June 14, 1811: Harriet Beecher Stowe, author of Uncle Tom's Cabin and daughter of Congregationalist minister Lyman Beecher, is born in Litchfield, Connecticut. When she met Abraham Lincoln in 1863, he reportedly said, "So you're the little woman who wrote the book that made this great war!" (see issue 33: Christianity and the Civil War).
June 14, 847: Methodius, an Eastern church leader who fought vigorously for icons to be preserved and venerated, dies of dropsy. He had earlier survived seven years of imprisonment with a decaying corpse, as ordered by officials under iconoclastic Emperor Theophilus.
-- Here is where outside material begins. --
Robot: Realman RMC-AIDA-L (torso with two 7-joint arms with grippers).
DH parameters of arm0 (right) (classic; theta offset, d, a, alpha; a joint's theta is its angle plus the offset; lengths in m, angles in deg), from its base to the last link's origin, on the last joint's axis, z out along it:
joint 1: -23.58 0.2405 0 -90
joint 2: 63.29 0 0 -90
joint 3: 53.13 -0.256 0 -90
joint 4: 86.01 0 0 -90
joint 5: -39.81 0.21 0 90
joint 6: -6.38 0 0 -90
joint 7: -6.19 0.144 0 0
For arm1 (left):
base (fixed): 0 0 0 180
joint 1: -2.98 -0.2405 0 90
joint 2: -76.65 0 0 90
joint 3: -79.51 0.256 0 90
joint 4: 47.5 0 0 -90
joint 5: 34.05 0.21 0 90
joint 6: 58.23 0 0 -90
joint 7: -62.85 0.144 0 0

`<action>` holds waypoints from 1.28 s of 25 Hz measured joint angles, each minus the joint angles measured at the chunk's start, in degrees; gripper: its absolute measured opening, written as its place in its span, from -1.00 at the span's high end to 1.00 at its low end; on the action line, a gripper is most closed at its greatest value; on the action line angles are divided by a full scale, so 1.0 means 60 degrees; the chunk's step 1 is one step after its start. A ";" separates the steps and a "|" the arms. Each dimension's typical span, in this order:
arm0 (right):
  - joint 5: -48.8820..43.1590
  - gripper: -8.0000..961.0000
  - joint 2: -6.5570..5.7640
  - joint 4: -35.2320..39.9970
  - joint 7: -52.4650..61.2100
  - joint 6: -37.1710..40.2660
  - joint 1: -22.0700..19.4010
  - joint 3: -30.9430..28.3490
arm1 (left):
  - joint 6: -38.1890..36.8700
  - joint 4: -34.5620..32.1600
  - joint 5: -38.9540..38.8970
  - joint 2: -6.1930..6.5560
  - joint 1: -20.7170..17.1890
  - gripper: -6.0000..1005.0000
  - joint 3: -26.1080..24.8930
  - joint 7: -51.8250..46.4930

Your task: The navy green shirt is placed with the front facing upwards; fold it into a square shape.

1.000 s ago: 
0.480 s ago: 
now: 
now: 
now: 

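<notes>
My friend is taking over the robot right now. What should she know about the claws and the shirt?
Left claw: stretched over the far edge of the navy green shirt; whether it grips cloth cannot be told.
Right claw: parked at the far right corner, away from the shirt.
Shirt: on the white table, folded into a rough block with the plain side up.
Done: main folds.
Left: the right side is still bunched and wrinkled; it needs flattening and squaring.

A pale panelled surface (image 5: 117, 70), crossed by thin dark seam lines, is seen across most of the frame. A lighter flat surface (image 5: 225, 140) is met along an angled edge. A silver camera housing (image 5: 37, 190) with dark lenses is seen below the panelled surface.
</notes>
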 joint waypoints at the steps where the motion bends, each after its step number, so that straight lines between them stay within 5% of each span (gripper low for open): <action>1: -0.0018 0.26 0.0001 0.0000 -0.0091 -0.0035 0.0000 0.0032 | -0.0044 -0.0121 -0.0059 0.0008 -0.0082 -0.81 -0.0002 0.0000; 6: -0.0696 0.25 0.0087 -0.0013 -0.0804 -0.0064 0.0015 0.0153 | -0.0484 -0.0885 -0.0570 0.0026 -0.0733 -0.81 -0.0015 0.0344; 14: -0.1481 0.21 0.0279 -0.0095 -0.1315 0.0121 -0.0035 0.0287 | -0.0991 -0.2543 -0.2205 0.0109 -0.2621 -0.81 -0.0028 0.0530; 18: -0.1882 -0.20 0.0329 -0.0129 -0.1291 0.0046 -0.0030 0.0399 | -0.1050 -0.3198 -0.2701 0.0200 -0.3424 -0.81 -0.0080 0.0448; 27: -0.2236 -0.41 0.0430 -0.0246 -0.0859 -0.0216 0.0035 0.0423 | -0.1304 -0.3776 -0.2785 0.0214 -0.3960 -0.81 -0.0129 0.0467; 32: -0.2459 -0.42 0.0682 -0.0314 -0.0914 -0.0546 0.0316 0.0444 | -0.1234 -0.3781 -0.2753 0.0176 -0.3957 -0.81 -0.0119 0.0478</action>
Upon Theophilus's death his wife, Theodora, took Methodius's side, and he was named Patriarch of Constantinople (see issue 54: Eastern Orthodoxy).
June 14, 1936: English writer G.K. Chesterton dies at age 62. Authors from T.S. Eliot (who penned his obituary) to H.G. Wells, a longtime friend and debating opponent, expressed their grief. After the funeral, Pope Pius XI declared the rotund writer (a convert from Anglicanism to Catholicism) Defender of the Faith (see issue 75: G.K. Chesterton).
June 14, 1954: On flag day in 1954, President Dwight D. Eisenhower signs a bill adding the words "under God" to the Pledge of Allegiance.
June 14, 1966: The Vatican announces that its "Index of Prohibited Books" (created in 1557 by the Congregation of the Inquisition under Pope Paul IV) no longer carried the force of ecclesiastical law. But the announcement made clear that the Index retains moral force.
January 24, 1076: Germany's Henry IV convenes the Synod of Worms to secure the deposition of Pope Gregory VII. The Synod charged the pope with serious crimes, called upon Rome to depose him, and issued other anti-papal statements. The pope quickly excommunicated Henry. One year later, Henry traveled to Canossa, Italy, and stood three days in the snow in an attempt to gain Gregory's forgiveness. Gregory granted it, but the two men soon fought again; Henry set up an antipope in Gregory's place.